Al final se ha puesto buena tarde

11 Nov

Pues vamos a la tercera convocatoria. Esta tampoco. Hace ya muchas eñecciones, esto es, elecciones nacionales, en que las encuestas no sirven para nada. Las de ayer, sobre las que ustedes leen hoy, menos que ninguna de las que recuerdo. Pedro Sánchez se ha librado del hundimiento de su yate particular gracias a la militancia de su voto. Rivera, si hubiera leído aquella Antología de los poetas suicidas, exhibiría ante las cámaras alguno de los actos ahí descritos y ofrecería su cuerpo y alma hacia el tendido, con artes toreras, para que ningún historiador lo apedree en un tiempo futuro ni perfecto ni imperfecto. Le pudo el ego y la guapura. Es fácil imaginarlo frente al espejo haciéndose el amor con hechuras de presidente. Se llevó un corte cuando comprobó que esa preciosa niña España no se subía en la trasera del asiento de su Vespa. Si no es mía, menos será de Sánchez. Perdió su partido gentes lúcidas, voces que le avisaban de que esos gestos son tan incomprensibles como los de cualquier hipotético rey que se marchara por ahí con alguna concubina a matar porque sí a un elefante. Actos incomprensibles. Actitudes de chulo de barrio que, cuando la pretendida mira con ojitos a otro, ejecuta un caballito con la moto por la plaza y suelta humo y hace ruido y molesta a muchas señoras que lo tachan de niñaco y sinvergüenza, y así queda para siempre por aquellas comisuras de los labios en la memoria colectiva. Hay cosas que ya rotas no tienen arreglo por mucho que uno quiera que exista una marcha atrás en la máquina del tiempo. Tampoco está uno seguro de que con estos golpes de urna que la ciudadanía ha dado al líder de Ciudadanos, el mancebo haya aprendido que hay que pactar hasta con el diablo o con los ángeles por el bien común. La política no es asunto de tabernas, si no queremos que las tabernas tomen las riendas de la política. Mal iríamos. Los licores alientan exhibición de navajas y machotes en celo. Ay, si hubiéramos pactado. Un par de ministerios, alguna subsecretaría disfrutaríamos ahora. Rivera, cuánta ruina has traído. Tú sigue ante el espejo.

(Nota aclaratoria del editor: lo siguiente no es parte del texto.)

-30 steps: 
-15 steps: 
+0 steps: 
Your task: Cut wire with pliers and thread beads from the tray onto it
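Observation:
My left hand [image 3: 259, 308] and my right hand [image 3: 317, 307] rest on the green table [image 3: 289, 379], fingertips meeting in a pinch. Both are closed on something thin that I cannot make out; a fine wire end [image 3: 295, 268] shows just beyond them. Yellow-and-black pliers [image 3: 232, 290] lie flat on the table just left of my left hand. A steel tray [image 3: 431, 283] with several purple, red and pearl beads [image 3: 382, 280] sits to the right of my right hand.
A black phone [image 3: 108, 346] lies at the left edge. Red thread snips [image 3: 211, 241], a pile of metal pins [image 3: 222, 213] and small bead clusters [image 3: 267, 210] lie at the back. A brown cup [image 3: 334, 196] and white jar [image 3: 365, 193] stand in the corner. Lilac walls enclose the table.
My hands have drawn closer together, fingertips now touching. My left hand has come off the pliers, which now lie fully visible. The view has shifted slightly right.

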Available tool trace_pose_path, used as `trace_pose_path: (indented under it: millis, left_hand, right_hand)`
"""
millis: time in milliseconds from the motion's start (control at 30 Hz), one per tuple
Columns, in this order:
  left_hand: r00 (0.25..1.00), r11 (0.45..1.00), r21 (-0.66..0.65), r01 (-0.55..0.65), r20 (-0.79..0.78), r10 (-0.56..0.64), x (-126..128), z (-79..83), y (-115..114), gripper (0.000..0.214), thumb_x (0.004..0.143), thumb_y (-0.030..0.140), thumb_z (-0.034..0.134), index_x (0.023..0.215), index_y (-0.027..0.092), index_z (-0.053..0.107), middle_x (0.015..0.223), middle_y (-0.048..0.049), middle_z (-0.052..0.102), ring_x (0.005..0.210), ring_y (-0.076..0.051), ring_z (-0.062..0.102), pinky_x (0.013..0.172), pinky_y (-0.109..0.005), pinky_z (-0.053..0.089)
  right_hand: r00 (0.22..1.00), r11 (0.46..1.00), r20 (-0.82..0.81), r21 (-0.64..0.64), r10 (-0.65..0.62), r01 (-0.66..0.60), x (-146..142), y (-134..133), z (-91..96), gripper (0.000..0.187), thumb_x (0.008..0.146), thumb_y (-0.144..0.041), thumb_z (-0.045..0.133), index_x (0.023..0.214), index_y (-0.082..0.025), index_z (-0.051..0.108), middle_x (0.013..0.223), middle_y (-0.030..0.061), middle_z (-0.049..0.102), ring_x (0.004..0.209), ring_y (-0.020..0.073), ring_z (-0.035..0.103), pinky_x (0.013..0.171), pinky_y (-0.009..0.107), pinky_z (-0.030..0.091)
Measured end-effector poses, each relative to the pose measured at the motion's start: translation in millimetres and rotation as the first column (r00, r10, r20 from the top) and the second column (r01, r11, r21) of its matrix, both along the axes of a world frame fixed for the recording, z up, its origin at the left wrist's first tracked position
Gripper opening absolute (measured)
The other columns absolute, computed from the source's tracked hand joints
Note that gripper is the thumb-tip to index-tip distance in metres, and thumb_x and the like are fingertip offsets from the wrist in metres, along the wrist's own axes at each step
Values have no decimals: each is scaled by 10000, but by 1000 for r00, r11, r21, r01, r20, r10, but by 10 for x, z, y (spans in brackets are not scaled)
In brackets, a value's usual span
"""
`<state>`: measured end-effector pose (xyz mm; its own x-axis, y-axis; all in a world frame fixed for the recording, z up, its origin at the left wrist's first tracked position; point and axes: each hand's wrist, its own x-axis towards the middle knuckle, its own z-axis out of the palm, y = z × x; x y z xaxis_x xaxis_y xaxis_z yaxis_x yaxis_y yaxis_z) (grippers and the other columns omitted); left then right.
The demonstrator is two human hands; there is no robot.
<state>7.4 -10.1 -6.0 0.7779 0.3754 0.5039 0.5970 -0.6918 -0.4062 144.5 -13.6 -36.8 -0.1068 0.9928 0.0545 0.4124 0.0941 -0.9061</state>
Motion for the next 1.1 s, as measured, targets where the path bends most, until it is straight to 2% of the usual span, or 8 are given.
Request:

Vamos a por la tercera. Hubo un tiempo, despreciado por los analfabetos que no lo vivieron, en que los políticos se sabían gentes de la polis. A ese vagón de trabajo se subieron jurisperitos de renombre, sindicalistas honrados, luchadoras y luchadores que habían entregado sus mejores años para dinamitar el francisquismo. Estar metido en política, más que eso de ser político, desplegaba el prestigio de las y los ciudadanos que servían a los demás. Hoy, nuestros dirigentes han hecho realidad aquel chiste en el que un amigo le rogaba a otro: “Oye, si me sucede algo dile a mi madre que me ganaba la vida tocando el piano en un burdel de mala nota por las noches. No le digas que era político”. La caída del personalista Rivera no es buena noticia. La clase media española se ha polarizado. Cuando uno se encuentra en el Polo Norte y el otro en el Polo Sur, la comunicación se hace imposible, igual que si el polo positivo pretende abrazar al negativo. Ni se puede segmentar el planeta Tierra por su ecuador, ni un imán por su punto intermedio. Las polarizaciones regresan pero ahora carecemos de aquellos políticos de los setenta que alcanzaron los Pactos de la Moncloa, en donde los polos se relegaron a las heladerías en verano. Se dio voz a las voluntades de un pueblo que había votado para que España fuera gobernada. Ahora que se nos viene encima una crisis de esas que si puede ir a peor irá a peor, cuando asistimos al espectáculo de un golpe de Estado de facto por parte del supremacismo en Cataluña, ahora que los neo-liberales, los neo-comunistas, los neo-fascistas pregonan sus recetas de insolidaridad, intolerancia, incoherencia e inoperancia y ahora que hemos arrojado los dados sobre el tapete y, al final, todo queda en lo mismo por segunda vez, se sube uno en el ascensor junto al vecino, mira al suelo, mira al techo y sólo puede aducir que, al final se ha puesto buena tarde. Ese final tan impreciso en el tiempo y en el espacio para mi España.

Cuánta pobreza

28 Oct

Un vídeo que circula por las redes sociales exhibe el enfrentamiento que una madre y su hija mantienen contra los empleados de un supermercado que pretenden que devuelvan los objetos que ambas han escondido en el carrito del nieto, que aparenta unos tres años o así. La abuela, joven para tal condición, no se distancia más de 15 años con su hija, quien aparenta parecido intervalo temporal respecto de su pequeño. Como otras muchas familias, lo airean y llevan a la compra, o como quiera que se llame ese acto de coger productos en un recinto, subirlos a un transporte, sea el que sea, y llevarlos a la propia casa. Insultos, manotazos, amenazas, reproches y llantos marcan el ritmo de la escena. La abuela ladraba que había cogido los productos para dar de comer a su nieto. En efecto, arroja al suelo dos latas de leche en polvo, luego una caja de gambón congelado o similar y, a continuación, otros objetos entre los que se encontraba una botella de licor, que depositó cuidadosa sobre el pavimento, prueba inculpatoria para que moralistas poco piadosos puedan acusarlas de robo por vicio, como si fuera posible el robo por virtud. Se roba por necesidad, por venganza, por cleptomanía, por ganas de demostrar el dominio que un humano mantiene sobre sus víctimas durante ese momento, o por necesidad de percibir emociones como el frío de los grilletes, o el silbido peliculero de las balas durante el atraco.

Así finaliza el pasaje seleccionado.